Coaching for Corporates

Talent Support for Organisations

Crafting Coaching for your Workforce….

Having worked with some of the world’s best known brands, I understand the demands of corporate life, and the pressure on the Human Resources teams to ensure that their employees are delivering in line with their potential. 

Work should be a win-win positive experience for all parties.   For the organisation, failing to care for your employees can be opposed to the organisation’s brand and employee promise as well as being inefficient and expensive.  For the employees it supports their accountability to make sure they do all they can to perform their responsibilities, and that includes for example, good mental health, attitude and commitment to development.

Although coaching is a personal, 1-1 experience for the employee it is an organisational engagement too, and best done in partnership. There are often multiple stakeholders, the employee is the focus but interested parties might be their direct reports, manager, department head, external clients, the HR department etc.

Coaching is a great tool to help employees to stay focused and productive without losing any sense of fulfillment. A happy team is an effective team!

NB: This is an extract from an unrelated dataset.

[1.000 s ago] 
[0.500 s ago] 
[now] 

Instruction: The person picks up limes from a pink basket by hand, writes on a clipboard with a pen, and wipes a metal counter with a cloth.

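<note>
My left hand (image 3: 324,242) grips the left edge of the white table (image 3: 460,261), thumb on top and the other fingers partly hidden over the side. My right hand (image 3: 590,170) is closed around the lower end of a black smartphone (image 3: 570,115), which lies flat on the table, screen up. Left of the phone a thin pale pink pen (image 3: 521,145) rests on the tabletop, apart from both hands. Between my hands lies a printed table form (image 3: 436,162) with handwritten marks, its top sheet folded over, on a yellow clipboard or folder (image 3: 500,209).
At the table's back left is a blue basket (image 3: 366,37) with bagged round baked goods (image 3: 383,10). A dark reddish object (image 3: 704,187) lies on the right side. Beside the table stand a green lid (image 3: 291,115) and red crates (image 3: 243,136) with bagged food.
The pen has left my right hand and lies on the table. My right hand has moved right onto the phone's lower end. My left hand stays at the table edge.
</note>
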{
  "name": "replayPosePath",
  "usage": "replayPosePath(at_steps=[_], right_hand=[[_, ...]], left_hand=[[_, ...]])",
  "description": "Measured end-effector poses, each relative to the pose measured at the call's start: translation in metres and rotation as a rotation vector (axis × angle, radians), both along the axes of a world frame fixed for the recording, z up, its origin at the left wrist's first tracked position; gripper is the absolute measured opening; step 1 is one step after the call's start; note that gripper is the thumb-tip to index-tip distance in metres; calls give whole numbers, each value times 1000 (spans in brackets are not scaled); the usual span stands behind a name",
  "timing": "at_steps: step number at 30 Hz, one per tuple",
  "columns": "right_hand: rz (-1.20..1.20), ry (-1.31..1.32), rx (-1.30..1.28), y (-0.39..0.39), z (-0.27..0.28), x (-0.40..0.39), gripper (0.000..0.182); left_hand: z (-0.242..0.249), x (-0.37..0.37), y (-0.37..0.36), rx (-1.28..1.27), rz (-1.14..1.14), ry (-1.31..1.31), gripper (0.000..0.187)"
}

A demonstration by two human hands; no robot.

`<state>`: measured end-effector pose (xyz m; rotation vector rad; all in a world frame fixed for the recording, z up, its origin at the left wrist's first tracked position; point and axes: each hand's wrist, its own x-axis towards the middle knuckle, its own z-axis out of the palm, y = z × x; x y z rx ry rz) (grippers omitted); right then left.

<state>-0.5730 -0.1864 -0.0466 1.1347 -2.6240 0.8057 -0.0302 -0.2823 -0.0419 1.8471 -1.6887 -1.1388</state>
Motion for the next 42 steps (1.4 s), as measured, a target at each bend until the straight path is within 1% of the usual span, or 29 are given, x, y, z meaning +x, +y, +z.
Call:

How can coaching help your organisation?

Vicki has coached HR-driven programmes on leadership themes for a number of complex and growing organisations.  She considers herself an extended part of your HR team bringing a commercial understanding of your needs, whilst providing independent support that can foster trust and openness in employees.  After taking the HR brief, and understanding the objectives, Vicki works alongside HR performance evaluation guidelines to coach colleagues to reach their KPIs.

Vicki has coached HR programmes in several themes including:

  • Time management

  • Cross-cultural team management

  • Managing teams

  • Project leadership

  • Influencing skills

  • Workplace resilience 

Quiet Quiting - Coaching Can Help…..

Quiet Quitting is a modern term that describes employees who do the bare minimum at work - not because they are lazy but because they are lost. An employee who has quit but not left is expensive, disruptive and unsettling for the team - and this situation isn’t great for the employee who is in distress either. Coaching can help unblock the employee and support the HR team in retaining and developing talent.

Find out more about the work environment today - read the Gallop Report: State of the Global Workplace

Read the report here

“In 2020, the world's employees saw an increase in negative emotions (stress, worry, anger and sadness). In 2021, worry, anger and sadness did not return to pre-pandemic levels, and stress continued to climb to a new high - 44% of employees said they experienced stress during a lot of the previous day.”

“Although these emotions don't normally show up on a spreadsheet, they remain organisational risks. If leaders aren't paying attention to their employees' well-being, they are likely to be blindsided by top performer burnout and high quit rates.”

“Business units with engaged workers have 23% higher profit compared with business units with miserable workers. Additionally, teams with thriving workers see significantly lower absenteeism, turnover and accidents; they also see higher customer loyalty. The point is: Well-being at work isn’t at odds with anyone’s agenda.”

“Under the surface, people are stressed and anxious: 4 out of 10 employees say they experienced worry during a lot of the day yesterday.”